(Task details)
Using "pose" as the search string, find the matching lines below and copy them.

(Data section)
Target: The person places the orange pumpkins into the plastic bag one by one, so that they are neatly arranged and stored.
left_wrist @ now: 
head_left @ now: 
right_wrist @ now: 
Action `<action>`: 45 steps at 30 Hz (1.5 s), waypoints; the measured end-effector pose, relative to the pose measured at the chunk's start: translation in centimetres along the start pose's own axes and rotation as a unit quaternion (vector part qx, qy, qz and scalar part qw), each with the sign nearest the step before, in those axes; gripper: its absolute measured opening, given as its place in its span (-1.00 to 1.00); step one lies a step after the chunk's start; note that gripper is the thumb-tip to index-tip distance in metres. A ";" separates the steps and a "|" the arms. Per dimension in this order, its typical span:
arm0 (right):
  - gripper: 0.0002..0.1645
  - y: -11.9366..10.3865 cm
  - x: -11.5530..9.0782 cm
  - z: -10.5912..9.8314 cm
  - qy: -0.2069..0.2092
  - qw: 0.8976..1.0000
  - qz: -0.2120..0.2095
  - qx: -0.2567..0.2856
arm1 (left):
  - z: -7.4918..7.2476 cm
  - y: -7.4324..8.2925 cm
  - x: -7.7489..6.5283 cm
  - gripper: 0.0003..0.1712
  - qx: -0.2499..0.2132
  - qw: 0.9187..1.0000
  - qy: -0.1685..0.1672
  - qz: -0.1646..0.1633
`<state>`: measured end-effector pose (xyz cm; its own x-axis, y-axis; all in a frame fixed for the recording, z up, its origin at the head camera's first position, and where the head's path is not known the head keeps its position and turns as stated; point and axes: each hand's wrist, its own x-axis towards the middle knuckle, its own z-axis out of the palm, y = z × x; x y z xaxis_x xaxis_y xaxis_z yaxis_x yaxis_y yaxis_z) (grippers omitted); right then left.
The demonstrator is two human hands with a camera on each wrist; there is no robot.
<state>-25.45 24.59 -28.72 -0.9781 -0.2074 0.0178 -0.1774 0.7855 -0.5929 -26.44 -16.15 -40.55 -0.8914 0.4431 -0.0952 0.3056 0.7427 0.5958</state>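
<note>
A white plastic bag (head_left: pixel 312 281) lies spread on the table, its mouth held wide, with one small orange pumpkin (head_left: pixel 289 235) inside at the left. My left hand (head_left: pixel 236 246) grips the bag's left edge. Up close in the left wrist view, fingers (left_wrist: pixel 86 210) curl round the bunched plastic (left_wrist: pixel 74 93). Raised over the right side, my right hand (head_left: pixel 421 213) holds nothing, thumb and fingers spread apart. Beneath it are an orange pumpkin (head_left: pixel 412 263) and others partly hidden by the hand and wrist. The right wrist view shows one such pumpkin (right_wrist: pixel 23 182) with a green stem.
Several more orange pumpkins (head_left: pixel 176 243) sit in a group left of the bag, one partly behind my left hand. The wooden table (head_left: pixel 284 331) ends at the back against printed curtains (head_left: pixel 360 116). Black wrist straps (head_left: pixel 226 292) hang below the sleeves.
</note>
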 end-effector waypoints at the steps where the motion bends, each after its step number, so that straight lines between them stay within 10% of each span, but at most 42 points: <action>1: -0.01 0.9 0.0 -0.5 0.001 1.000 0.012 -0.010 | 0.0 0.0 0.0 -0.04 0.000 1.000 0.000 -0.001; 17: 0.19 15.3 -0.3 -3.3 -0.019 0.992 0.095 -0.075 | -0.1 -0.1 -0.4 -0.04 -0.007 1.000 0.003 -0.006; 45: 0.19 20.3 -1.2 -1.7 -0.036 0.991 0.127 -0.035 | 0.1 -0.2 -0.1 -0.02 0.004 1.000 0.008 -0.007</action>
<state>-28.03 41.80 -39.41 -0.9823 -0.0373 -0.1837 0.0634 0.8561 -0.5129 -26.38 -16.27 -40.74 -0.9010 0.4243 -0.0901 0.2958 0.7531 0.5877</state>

(Answer below)
Action `<action>`: 45 steps at 30 Hz (1.5 s), waypoints; the measured end-effector pose, relative to the pose measured at the chunk's start: translation in centimetres along the start pose's own axes and rotation as a unit quaternion (vector part qx, qy, qz and scalar part qw), each with the sign nearest the step before, in those axes; gripper: its absolute measured opening, given as its place in its span (-1.00 to 1.00); step one lies a step after the chunk's start; note that gripper is the thumb-tip to index-tip distance in metres. A ";" separates the steps and a "|" the arms. Per dimension in this order, its typical span:
`<state>`: measured end-effector pose (xyz cm; its own x-axis, y-axis; all in a frame fixed for the recording, z up, its origin at the head camera's first position, and where the head's path is not known the head keeps its position and turns as stated; point and axes: each hand's wrist, its own x-axis towards the middle knuckle, its own z-axis out of the palm, y = z × x; x y z xaxis_x xaxis_y xaxis_z yaxis_x yaxis_y yaxis_z) (grippers omitted); right then left.

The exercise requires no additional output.